■ Problem details
In the data below, which lines hold "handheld"? Copy every one.

/---

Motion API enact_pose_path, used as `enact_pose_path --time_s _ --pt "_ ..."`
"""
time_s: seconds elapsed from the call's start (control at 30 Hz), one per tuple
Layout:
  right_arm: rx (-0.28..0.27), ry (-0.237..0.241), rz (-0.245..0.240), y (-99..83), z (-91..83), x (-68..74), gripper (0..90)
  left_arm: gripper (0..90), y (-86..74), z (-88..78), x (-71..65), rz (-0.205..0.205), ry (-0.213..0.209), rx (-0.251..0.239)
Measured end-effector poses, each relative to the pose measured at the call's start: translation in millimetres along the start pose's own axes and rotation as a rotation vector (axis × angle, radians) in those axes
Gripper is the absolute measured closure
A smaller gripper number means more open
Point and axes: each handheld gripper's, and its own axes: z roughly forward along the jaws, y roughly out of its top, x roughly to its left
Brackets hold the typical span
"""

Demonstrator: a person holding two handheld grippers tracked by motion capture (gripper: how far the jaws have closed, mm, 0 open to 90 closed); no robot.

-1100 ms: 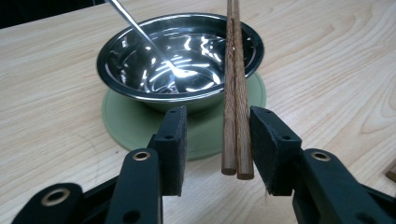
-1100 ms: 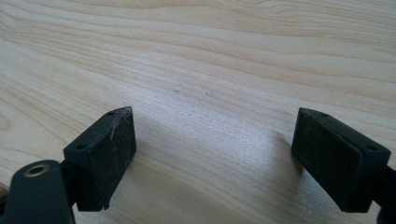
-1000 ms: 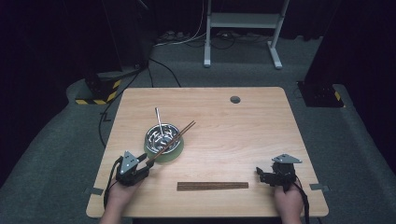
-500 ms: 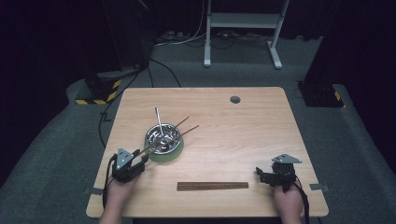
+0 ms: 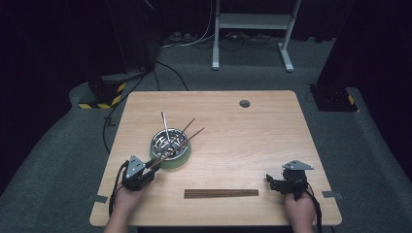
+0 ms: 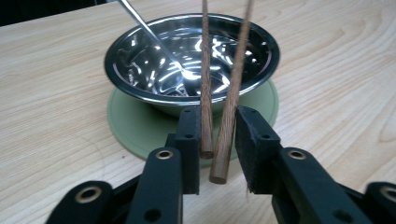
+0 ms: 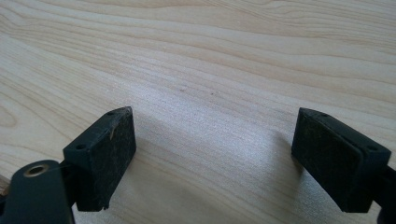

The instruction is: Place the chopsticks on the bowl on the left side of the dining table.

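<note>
The left gripper [image 6: 218,140] sits low over the table [image 5: 243,145], its two black pads close together with a pair of brown wooden chopsticks [image 6: 219,93] between them. The left stick lies against the left pad; the right stick leans toward the right pad, and its blunt cut end hangs a little lower than its mate's. Whether both sticks are truly pinched or just resting between the pads cannot be told. From the pads the chopsticks run forward and up across the rim of a steel bowl [image 6: 140,51], spreading apart as they go; in the high view their far tips [image 5: 194,128] poke out past the bowl's far side. They are round, plain and dark-grained.

The bowl is polished and mirror-bright inside, and stands on a round pale-green mat [image 6: 135,130] that shows all round its base. A thin metal utensil [image 6: 154,37] rests inside, its handle slanting out over the rim.

In the high view the left gripper [image 5: 141,171] is at the near left of the table, just beside the mat. A flat dark wooden strip [image 5: 221,193] lies near the front edge. The right gripper [image 5: 277,183] rests near the front right, well apart from the bowl; its jaws stand wide apart over bare wood, holding nothing [image 7: 215,154].
</note>
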Motion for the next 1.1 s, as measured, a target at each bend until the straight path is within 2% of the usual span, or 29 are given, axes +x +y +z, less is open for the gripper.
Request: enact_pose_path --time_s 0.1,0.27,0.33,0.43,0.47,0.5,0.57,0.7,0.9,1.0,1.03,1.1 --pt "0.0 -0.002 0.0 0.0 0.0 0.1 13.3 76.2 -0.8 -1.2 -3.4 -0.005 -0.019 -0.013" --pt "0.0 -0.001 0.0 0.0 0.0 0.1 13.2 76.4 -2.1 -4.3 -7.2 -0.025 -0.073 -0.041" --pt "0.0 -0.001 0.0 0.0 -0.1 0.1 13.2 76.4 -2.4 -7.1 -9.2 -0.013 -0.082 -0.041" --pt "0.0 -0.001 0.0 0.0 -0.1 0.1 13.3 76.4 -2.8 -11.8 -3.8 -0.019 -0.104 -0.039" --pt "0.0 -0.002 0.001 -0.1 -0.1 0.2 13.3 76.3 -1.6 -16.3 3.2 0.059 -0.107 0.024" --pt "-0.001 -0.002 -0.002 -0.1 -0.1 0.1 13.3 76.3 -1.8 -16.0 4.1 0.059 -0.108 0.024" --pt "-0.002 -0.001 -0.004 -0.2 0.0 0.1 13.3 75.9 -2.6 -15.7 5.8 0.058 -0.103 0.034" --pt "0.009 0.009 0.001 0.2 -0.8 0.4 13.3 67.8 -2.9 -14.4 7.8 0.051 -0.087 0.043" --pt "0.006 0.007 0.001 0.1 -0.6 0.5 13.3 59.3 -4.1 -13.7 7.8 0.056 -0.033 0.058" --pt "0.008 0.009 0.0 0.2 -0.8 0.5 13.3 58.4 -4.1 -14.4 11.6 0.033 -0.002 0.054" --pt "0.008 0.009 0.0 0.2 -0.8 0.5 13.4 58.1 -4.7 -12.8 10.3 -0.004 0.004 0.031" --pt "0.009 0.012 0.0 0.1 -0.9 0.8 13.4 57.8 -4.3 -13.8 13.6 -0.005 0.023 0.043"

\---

■ Task solution
Point and axes: each handheld gripper's, and its own axes: z roughly forward along the jaws, y roughly out of its top, x roughly to its left
Demonstrator: a person holding two handheld grippers tracked by motion capture (gripper: how far the jaws have closed, mm, 0 open to 90 closed); no robot.

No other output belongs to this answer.